MerkleWeb can only practically verify calculations that have an effect on the future state of the system, so the security does not cover "quantum eraser" type of interactions. Because of the requirement to backtrack all observed contradictions, MerkleWeb will reproduce the behaviors of the "quantum eraser" and "delayed choice quantum eraser" experiments in quantum physics, but for Turing Machine calculations instead of quantum physics specificly, where calculations flow in waves, and have wave-interference with eachother, through hops in the network.

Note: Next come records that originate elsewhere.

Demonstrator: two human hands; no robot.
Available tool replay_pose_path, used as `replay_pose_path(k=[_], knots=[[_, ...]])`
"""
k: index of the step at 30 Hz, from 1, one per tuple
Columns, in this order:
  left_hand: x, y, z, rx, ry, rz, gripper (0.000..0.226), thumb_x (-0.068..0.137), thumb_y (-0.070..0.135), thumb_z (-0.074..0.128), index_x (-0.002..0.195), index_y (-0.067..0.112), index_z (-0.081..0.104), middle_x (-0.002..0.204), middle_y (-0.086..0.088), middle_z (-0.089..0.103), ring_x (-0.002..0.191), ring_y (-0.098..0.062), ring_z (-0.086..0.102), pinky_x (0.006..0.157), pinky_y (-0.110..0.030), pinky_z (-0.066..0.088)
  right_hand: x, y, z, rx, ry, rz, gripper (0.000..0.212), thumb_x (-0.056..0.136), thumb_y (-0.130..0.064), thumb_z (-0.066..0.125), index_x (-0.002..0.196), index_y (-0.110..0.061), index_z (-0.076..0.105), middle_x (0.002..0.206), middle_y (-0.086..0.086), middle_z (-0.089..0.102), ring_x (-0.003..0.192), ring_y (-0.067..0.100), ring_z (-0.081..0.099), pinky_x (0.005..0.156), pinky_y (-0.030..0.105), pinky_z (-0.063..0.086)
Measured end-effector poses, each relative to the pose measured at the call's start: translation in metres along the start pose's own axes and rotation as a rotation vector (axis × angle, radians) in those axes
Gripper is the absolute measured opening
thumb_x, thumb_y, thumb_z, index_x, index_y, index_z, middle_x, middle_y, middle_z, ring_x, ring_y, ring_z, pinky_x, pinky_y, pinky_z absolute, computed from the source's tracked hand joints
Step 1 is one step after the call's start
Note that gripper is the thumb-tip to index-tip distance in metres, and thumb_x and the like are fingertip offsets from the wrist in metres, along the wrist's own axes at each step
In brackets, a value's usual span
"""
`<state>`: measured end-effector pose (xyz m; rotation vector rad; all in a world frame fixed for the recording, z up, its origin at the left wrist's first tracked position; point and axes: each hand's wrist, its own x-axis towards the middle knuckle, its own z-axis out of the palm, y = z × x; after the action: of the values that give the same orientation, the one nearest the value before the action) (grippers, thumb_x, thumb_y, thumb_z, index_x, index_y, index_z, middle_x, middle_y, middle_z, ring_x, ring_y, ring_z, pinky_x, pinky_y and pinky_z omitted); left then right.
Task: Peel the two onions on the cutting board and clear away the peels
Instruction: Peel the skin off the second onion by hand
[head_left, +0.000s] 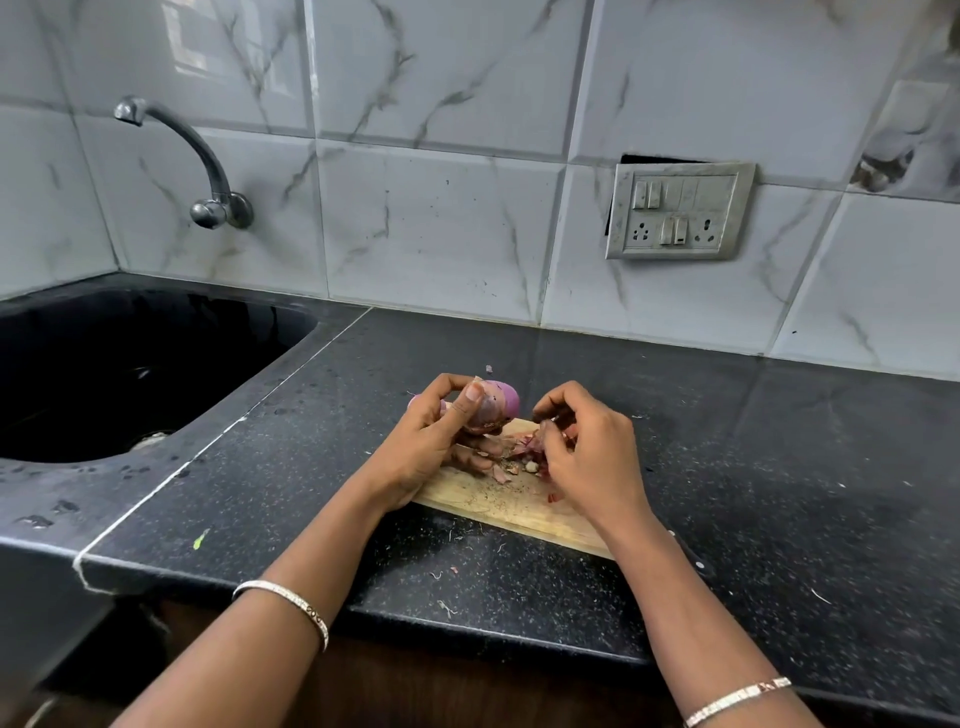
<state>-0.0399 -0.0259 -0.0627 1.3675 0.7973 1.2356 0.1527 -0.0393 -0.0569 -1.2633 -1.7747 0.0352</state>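
My left hand (439, 439) grips a purple onion (500, 399) above the far end of the wooden cutting board (511, 506), thumb and fingers curled round it; dry skin still clings to its near side. A second purple onion (415, 402) peeks out behind my left fingers, mostly hidden. My right hand (582, 441) hovers over the board with fingers curled, pinching reddish peel pieces. A heap of onion peels (519, 460) lies on the board between both hands.
The black sink (130, 364) sits to the left, with a metal tap (208, 171) on the tiled wall. A switch and socket panel (678, 210) is on the wall at the right. Small peel bits (447, 587) lie scattered on the black counter near the front edge.
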Motion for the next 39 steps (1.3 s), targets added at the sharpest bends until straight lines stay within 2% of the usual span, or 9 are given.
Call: replay_pose_path(k=[2,4,8,12,19,26,30,35,39], knots=[[-0.002,0.001,-0.001,-0.006,-0.012,0.013,0.039,0.101,0.031,0.054,0.132,0.009,0.049,0.106,-0.019,0.072,0.089,-0.036,0.075,0.068,-0.039,0.065,0.0,-0.001,-0.001,0.108,0.018,0.002,0.012,0.092,-0.024,0.065,0.093,-0.035,0.061,0.078,-0.021,0.066,0.074,0.004,0.066,0.08,0.053,0.054],[-0.004,0.002,-0.001,-0.009,-0.035,0.026,0.042,0.097,0.029,0.059,0.134,0.01,0.049,0.101,-0.014,0.075,0.096,-0.039,0.075,0.073,-0.043,0.064,0.001,-0.005,-0.003,0.223,0.019,0.015,0.009,0.093,-0.024,0.069,0.096,-0.032,0.067,0.083,-0.019,0.069,0.075,0.007,0.068,0.075,0.048,0.056],[-0.005,0.003,-0.003,0.001,-0.084,0.037,0.049,0.093,0.027,0.064,0.136,0.01,0.048,0.108,-0.02,0.074,0.104,-0.041,0.072,0.08,-0.045,0.064,0.003,-0.01,-0.004,0.324,-0.03,0.006,0.013,0.087,-0.018,0.079,0.096,-0.025,0.074,0.095,-0.012,0.07,0.083,0.009,0.068,0.071,0.032,0.056],[-0.007,0.004,-0.004,-0.003,-0.121,0.054,0.047,0.093,0.024,0.064,0.136,0.012,0.048,0.111,-0.022,0.074,0.108,-0.038,0.071,0.085,-0.048,0.062,0.004,-0.009,-0.002,0.323,-0.031,-0.006,0.013,0.081,-0.023,0.084,0.09,-0.024,0.075,0.094,-0.01,0.067,0.086,0.011,0.066,0.072,0.024,0.05],[-0.007,0.005,-0.003,0.026,-0.145,0.055,0.047,0.093,0.023,0.065,0.134,0.009,0.048,0.109,-0.019,0.075,0.105,-0.031,0.073,0.081,-0.037,0.063,0.004,-0.008,0.0,0.297,-0.01,-0.004,0.012,0.078,-0.016,0.086,0.082,-0.02,0.076,0.087,-0.007,0.068,0.081,0.01,0.064,0.069,0.016,0.047],[-0.007,0.004,-0.003,0.05,-0.127,0.056,0.044,0.091,0.024,0.069,0.13,0.01,0.052,0.106,-0.021,0.075,0.099,-0.033,0.075,0.078,-0.034,0.063,0.002,-0.009,0.0,0.235,-0.062,0.011,0.007,0.084,-0.013,0.08,0.083,-0.015,0.074,0.085,-0.006,0.066,0.079,0.001,0.057,0.071,0.002,0.035],[-0.006,0.004,0.0,0.049,-0.121,0.055,0.043,0.092,0.025,0.067,0.129,0.009,0.053,0.105,-0.021,0.075,0.1,-0.035,0.075,0.078,-0.036,0.064,0.001,-0.007,0.003,0.19,-0.107,-0.005,0.005,0.09,-0.013,0.073,0.09,-0.014,0.069,0.089,-0.007,0.062,0.079,0.0,0.052,0.07,0.007,0.034],[-0.004,0.001,0.0,0.02,-0.106,0.056,0.042,0.095,0.029,0.061,0.13,0.008,0.05,0.103,-0.023,0.075,0.097,-0.048,0.072,0.077,-0.042,0.064,0.0,-0.01,0.002,0.165,-0.097,-0.038,0.007,0.092,-0.008,0.068,0.092,-0.013,0.063,0.09,-0.005,0.06,0.082,-0.001,0.051,0.071,0.012,0.034],[-0.003,0.001,0.0,0.002,-0.093,0.06,0.041,0.095,0.028,0.061,0.129,0.007,0.051,0.104,-0.024,0.075,0.098,-0.044,0.073,0.073,-0.036,0.065,-0.001,-0.016,-0.006,0.217,-0.061,-0.016,0.009,0.089,-0.011,0.075,0.095,-0.009,0.068,0.09,-0.004,0.069,0.08,-0.011,0.055,0.075,-0.004,0.031]])
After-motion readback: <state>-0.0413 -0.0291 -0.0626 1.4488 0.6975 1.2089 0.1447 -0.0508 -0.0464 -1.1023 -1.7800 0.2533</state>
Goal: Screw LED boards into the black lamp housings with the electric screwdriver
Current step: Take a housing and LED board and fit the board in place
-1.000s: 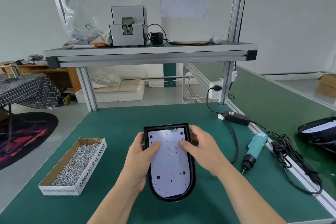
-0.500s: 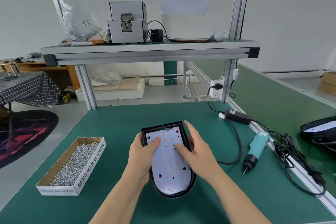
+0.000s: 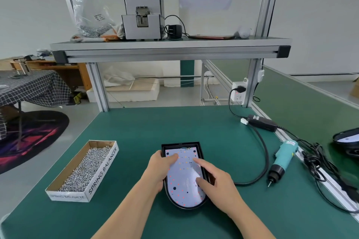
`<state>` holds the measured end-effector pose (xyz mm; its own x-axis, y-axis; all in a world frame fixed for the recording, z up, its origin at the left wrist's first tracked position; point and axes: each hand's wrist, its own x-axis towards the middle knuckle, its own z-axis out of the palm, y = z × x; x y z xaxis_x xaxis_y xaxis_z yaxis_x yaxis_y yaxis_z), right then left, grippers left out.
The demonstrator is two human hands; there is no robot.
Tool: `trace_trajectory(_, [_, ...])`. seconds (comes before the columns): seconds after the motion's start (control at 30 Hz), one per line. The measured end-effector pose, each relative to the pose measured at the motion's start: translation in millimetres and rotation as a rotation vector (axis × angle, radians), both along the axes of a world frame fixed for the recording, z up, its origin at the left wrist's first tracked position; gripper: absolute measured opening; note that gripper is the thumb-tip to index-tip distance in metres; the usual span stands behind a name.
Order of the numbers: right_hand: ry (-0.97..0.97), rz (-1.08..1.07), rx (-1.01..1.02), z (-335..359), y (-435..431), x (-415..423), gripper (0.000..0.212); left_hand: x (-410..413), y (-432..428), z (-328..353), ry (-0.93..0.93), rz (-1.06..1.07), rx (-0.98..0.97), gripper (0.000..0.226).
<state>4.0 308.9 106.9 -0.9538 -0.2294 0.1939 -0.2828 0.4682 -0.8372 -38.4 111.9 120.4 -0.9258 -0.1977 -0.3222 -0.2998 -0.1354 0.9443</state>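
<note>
Two hands work one assembly at the near centre of the green table (image 3: 155, 126). The left hand (image 3: 161, 169) grasps the left wall of one black lamp housing (image 3: 180, 144), thumb lying on the single white LED board (image 3: 184, 178) seated inside it. The right hand (image 3: 215, 182) grasps nothing: its forefinger and thumb press on the board. One cardboard box (image 3: 103, 170), to the left, holds a heap of loose screws (image 3: 85, 169). One electric screwdriver (image 3: 281, 161) lies untouched to the right, tip toward the near edge; its black cable (image 3: 266, 161) loops between it and the housing. A second housing (image 3: 347, 137) sits at the far right, cut off by the frame. One grey machine (image 3: 142, 17) stands on the shelf (image 3: 169, 44) beyond.
</note>
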Motion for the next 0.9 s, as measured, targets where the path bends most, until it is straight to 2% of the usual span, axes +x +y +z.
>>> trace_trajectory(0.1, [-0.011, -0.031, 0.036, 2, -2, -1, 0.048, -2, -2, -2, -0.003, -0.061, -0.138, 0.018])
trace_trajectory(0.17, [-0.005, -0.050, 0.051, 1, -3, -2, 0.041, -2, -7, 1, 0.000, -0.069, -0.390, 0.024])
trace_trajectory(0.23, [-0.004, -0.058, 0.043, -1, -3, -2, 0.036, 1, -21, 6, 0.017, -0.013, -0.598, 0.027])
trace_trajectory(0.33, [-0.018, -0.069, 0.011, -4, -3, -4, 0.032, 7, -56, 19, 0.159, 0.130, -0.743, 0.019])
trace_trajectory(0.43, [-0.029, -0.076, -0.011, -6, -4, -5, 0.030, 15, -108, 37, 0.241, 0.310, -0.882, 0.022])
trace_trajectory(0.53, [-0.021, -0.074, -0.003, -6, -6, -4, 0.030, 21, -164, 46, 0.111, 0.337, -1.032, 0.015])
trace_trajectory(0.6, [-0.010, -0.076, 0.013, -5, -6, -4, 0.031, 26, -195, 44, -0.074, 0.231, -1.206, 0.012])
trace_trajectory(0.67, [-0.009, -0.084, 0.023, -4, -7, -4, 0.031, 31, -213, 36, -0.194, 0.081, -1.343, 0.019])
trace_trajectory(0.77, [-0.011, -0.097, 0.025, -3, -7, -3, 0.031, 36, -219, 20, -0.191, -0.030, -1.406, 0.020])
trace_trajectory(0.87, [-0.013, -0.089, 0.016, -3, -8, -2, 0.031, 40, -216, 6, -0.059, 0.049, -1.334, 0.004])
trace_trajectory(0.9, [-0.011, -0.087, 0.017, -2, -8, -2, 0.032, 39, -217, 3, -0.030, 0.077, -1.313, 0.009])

http://en.wikipedia.org/wiki/Double-slit_experiment#Delayed_choice_and_quantum_eraser_variations

Calculations that use pointers that access parts of the system farther away than the speed of network wires (which is limited by the speed of light) allows, risk backtracking to solve any resulting contradictions. As long as such calculations have been designed to keep the whole network consistent, there will be no resulting backtracking. But as CHOICE BITS move near the speed of internet wires (or the speed of light) their mass (total calculations needed to solve resulting contradictions) increases to infinity, they experience time dilation, and the whole network slows down to handle the increase in global contradictions, therefore MerkleWeb will put selection-pressure on the ideas of programmers to not slow the network down like that, to create consistent programs that do not move CHOICE BITS near the speed of internet wires. Relativistic speeds of CHOICE BITS are handled the same way as hackers. They time-dilate and fall into black holes, and faster branches of MerkleWeb continue without such inefficiency.

Network routing will be handled by statistical clustering of which parts of the program tend to affect which other parts of the program (whatever is running on the global Turing Machine), in a way thats kind of like holographic entropy-based gravity. As the NAND calculations and bit states of the system representing such NAND calculations propogate outward in circles (light cones) through network hops, and inward on those same circles, and back and forth in bell-curve patterns, any 2 parts of the program that are near but should become closer, will have their circles of influence overlap as they spread, so that information will come to the attention of other computers in the network at about the same time, first X then Y on the left side, and first Y then X on the right side, and as it reflects back toward the center, the holographic pressure will push them either toward eachother or apart, depending on their NAND relationships. I you sum 100 numbers which are each -1 or 1, then the standard deviation is 10, the square root of 100. Its the same thing how the circles of influence get bigger and smaller at the same time just by mostly random movements of the data transmitted. That's all I meant by holographic.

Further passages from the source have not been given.